I recently watched the following live concert performance by pianist Giovanni Bellucci of the Symphony No. 5, which I thought was good; though I don't know if Bellucci plans to record any of them in the future (or has already done so?):





.

My problem with the 5th Symphony being transcribed to the piano is that a piano can't hold or sustain the "death note" for a long enough duration--not as an orchestra does in the symphony--where the music flatlines towards the end of the 3rd movement. Which has the effect of trivializing one of the more important & profound transitions in Beethoven's opus (between the 3rd to 4th movements). I don't blame Liszt, it's simply a limitation of the instrument.

Which is just one example (of many) why I don't agree that Beethoven's 9 Symphonies work better on a piano. But I do think they could have possibly worked better (than on one piano) as transcriptions for two pianos.

If I were to suggest a set, I'd recommend Katsaris's cycle, but only if you're looking for big virtuoso, bravura performances, which aren't how I personally see the Liszt/Beethoven piano tradition myself--at least, not as it was passed down to Claudio Arrau by Liszt's favorite last pupil, Martin Krause (just read Arrau's conversations about Liszt with Joseph Horowitz). However, if you're looking for a bit more reserve & subtlety, then I'd recommend the Harmonia Mundi set. Granted, Katsaris's more extrovert approach does work better in certain symphonies & movements than others.

Here's a YT link to Katsaris's whole cycle:





Konstantin Scherbakov's cycle on Naxos is probably worthwhile, too, but I've not heard it. Judging by the set's many favorable reviews on Amazon, it appears to be one of the top choices.

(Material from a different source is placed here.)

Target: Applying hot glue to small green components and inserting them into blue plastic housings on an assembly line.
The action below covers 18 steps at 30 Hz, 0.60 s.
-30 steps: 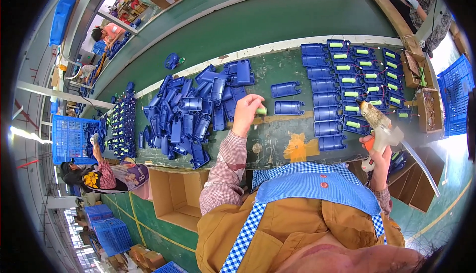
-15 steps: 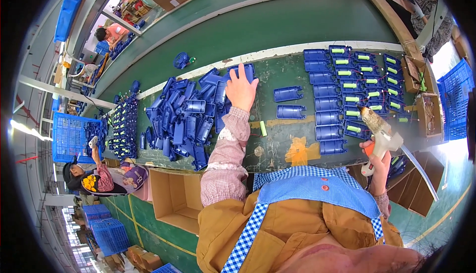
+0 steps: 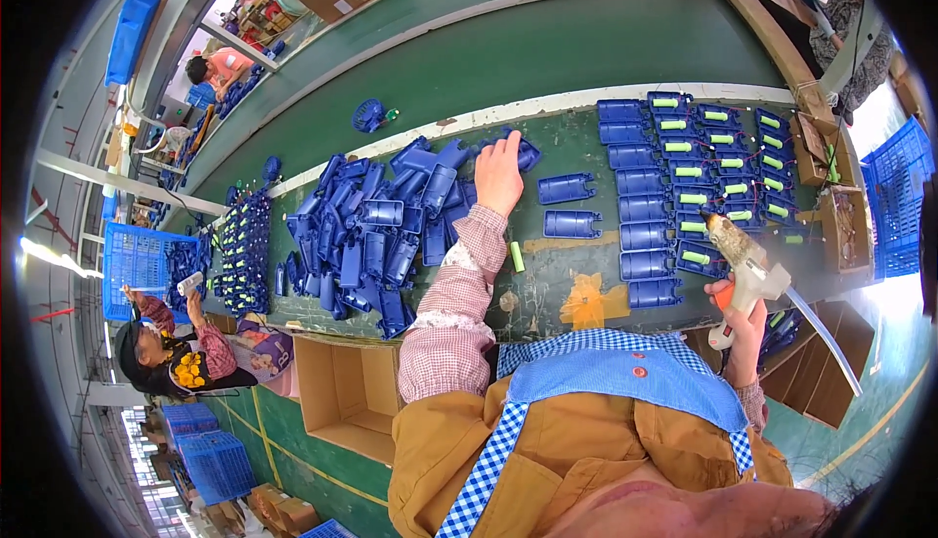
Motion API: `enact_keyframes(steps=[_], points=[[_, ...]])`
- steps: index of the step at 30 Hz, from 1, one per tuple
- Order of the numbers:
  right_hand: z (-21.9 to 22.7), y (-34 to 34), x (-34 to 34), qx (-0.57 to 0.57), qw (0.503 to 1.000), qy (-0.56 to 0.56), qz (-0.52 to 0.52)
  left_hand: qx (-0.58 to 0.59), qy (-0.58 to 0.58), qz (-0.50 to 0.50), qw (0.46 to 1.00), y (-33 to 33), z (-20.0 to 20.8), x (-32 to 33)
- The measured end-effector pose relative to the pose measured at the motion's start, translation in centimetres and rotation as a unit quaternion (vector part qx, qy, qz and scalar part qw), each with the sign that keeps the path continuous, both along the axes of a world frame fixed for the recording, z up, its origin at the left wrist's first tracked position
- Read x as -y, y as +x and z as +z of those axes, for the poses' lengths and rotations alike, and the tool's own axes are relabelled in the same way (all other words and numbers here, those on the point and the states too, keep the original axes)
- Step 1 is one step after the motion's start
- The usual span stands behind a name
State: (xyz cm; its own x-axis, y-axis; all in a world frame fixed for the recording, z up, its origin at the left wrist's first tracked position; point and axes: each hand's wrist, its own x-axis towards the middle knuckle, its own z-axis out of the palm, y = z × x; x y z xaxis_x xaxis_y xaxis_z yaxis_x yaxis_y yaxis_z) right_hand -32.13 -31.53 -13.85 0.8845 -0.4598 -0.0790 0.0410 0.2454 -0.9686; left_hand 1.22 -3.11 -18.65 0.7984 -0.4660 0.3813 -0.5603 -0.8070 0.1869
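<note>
My left hand [image 3: 499, 178] is closed on a blue plastic housing [image 3: 529, 155], which sticks out past the fingers at the far side of the bench. Left of this hand lies a heap of loose blue housings [image 3: 381, 211]. Held in my right hand [image 3: 746, 315] is a hot glue gun [image 3: 747, 269] with a browned nozzle, an orange trigger and a clear glue stick out of its back. Its tip is over rows of housings with light-green cylindrical cells [image 3: 695, 258]. Two housings without cells [image 3: 573, 224] lie between my hands, and a column of similar ones [image 3: 647, 208] stands beside the rows.
A single green cell [image 3: 517, 257] rests on the bench near my left forearm. Beyond the white bench edge lies a green conveyor belt [image 3: 586, 40] with a round blue part [image 3: 368, 116]. A cardboard box [image 3: 347, 391] stands below left. A co-worker [image 3: 195, 357] is at the left.
My left hand has moved right, away from the heap, taking a blue housing along. The glue gun has shifted only slightly. The co-worker at the left has raised an arm.
</note>
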Motion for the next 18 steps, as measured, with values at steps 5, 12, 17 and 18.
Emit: enact_keyframes(steps=[5, 12, 17, 18], points=[[-0.3, -0.3, 0.3, -0.004, 1.0, -0.012, -0.011, 0.009, -0.011, -0.076, 0.997, 0.2, 0.2, 0.5], [0.2, 0.0, 0.1, -0.008, 1.0, 0.005, -0.012, -0.004, -0.301, 0.06, 0.952, 1.2, 1.2, -0.6], [0.2, -0.3, 0.0, 0.005, 1.0, 0.013, -0.009, 0.078, -0.146, 0.207, 0.964, 1.8, 2.4, -0.8], [0.1, -0.3, 0.2, 0.005, 1.0, 0.013, -0.011, 0.076, -0.128, 0.203, 0.968, 1.6, 2.5, -0.4]])
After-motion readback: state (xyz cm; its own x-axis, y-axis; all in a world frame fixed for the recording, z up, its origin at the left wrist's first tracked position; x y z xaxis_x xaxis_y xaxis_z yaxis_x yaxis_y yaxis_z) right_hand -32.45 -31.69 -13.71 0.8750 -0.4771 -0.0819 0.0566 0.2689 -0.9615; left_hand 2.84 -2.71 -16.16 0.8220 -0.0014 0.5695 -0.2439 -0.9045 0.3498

Finally, there's the Italian pianist, Maurizio Baglini, who made a live recording of the 9th Symphony for Decca, and I think Baglini gives a very good performance. (I find him preferable to Katsaris in the 9th). Here's a link to a live performance of the 9th & prior discussion (in Italian) by Baglini, where he plays the symphony on an Erard grandpiano from 1879:






& a selection of clips from another performance given on a modern grand,

Maurizio Baglini - Beethoven/Liszt, Symphony no.9

I appreciate how Baglini doesn't pound on the keys in the final movement, or elsewhere. In that respect, he plays in the Liszt/Beethoven tradition. It makes me wonder if he ever took a masterclass with Claudio Arrau, or at least admired Arrau's Liszt & Beethoven, now that I consider Baglini may be too young to have studied with Arrau. Nevertheless, I have to admit that the impact of the finale of the 9th when played on a piano is nothing like it is when performed by an orchestra & chorus. But it's unfair to bring those kinds of expectations to Baglini's performance.

By the way, Baglini has also recorded the Symphony No. 6,

Beethoven/Liszt, Symphony no. 6 - Maurizio Baglini, Pontedera Music Festival

So, perhaps he is planning to record them all.

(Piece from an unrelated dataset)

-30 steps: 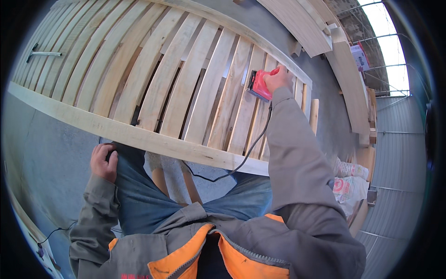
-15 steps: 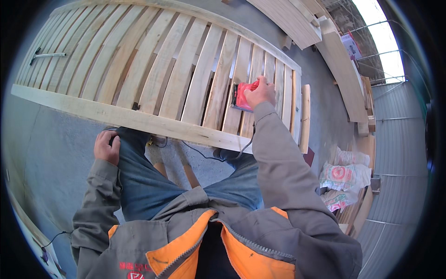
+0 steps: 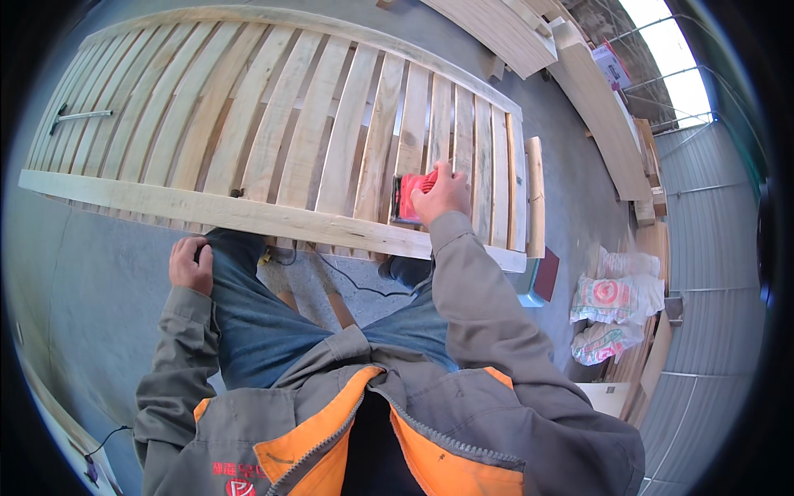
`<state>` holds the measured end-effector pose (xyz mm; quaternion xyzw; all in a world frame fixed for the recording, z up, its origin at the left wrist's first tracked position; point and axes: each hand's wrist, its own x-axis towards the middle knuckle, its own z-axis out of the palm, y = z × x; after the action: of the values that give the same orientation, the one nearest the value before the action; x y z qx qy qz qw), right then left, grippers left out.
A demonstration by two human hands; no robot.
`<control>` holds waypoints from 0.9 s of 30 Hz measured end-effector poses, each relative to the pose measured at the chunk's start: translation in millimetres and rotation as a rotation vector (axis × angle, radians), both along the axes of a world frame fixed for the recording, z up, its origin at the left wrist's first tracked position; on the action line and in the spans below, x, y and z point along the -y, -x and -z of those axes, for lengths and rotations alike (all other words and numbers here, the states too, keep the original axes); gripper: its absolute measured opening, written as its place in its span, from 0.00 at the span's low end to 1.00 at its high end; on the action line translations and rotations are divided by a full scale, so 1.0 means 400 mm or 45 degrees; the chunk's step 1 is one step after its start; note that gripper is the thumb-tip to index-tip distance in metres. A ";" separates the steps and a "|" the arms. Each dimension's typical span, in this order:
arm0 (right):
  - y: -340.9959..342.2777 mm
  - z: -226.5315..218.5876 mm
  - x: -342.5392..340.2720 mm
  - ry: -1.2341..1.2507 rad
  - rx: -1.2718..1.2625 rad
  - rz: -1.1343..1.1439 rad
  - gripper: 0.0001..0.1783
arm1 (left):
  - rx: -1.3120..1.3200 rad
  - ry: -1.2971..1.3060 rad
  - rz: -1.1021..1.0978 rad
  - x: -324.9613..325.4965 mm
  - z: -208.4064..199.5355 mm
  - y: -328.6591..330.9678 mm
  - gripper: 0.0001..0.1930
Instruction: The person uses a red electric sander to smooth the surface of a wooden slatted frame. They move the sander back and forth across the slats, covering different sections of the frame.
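A slatted wooden panel (image 3: pixel 306 226), with light rails along its long sides, lies in front of me. My right hand (image 3: pixel 447 195) grips a red electric sander (image 3: pixel 408 198) from above, fingers curled round its body. The sander's dark base rests on the slats near the right end, close to the near rail. On my left knee lies my left hand (image 3: pixel 191 266), holding nothing, with its thumb apart from the fingers. A black cord (image 3: pixel 357 283) hangs below the panel between my legs.
A T-shaped metal piece (image 3: pixel 83 115) lies on the panel's far left slats. Long boards (image 3: pixel 602 120) are stacked at the upper right. Printed white sacks (image 3: pixel 606 299) stand on the right. Near the panel's right end is a box with a dark red side (image 3: pixel 546 275).
My right hand and the sander have shifted left and nearer, toward the near rail. The left hand stays on the knee. The view has turned slightly, showing more of the box.
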<state>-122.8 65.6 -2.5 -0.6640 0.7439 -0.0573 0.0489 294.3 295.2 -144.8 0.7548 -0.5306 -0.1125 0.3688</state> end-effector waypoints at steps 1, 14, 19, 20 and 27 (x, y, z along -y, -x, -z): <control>-0.005 -0.004 -0.018 -0.026 -0.006 0.004 0.35 | 0.010 0.000 -0.001 -0.002 -0.001 0.000 0.08; -0.052 0.006 0.066 0.043 0.027 0.079 0.31 | 0.014 -0.068 0.025 0.017 -0.010 0.007 0.09; -0.076 0.011 0.126 0.064 0.013 0.053 0.28 | -0.011 -0.054 0.025 0.016 -0.012 0.004 0.09; -0.084 0.002 0.136 0.046 0.009 0.055 0.26 | -0.021 -0.042 0.022 0.015 -0.011 0.003 0.09; -0.048 0.011 0.152 0.055 -0.044 0.053 0.31 | -0.083 -0.026 0.017 0.014 -0.004 -0.006 0.09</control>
<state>-103.5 4.9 -6.7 -0.6501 0.7570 -0.0628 0.0204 296.7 289.4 -143.1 0.7509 -0.5222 -0.1451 0.3774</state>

I've not heard the 1-9 cycles from Ashley Wass, Gabriele Baldocci, Leslie Howard, or Idil Biret, and have only scratched the surface of Yuri Martynov's cycle.

EDIT 2: I just checked out premont's previous link to the new 1-9 cycle from pianist Hinrich Alpers. I've not heard it myself, but I have heard Alpers' complete Ravel recordings, & I liked them very much. I found him to be an imaginative, engaging pianist. So his Liszt/Beethoven may be worth checking out.


----------



## Rogerx (Apr 27, 2018)

I bought Yury Martynov no 9, it is technical all okay , however it's boring me to death . I prefer full orchestra.


----------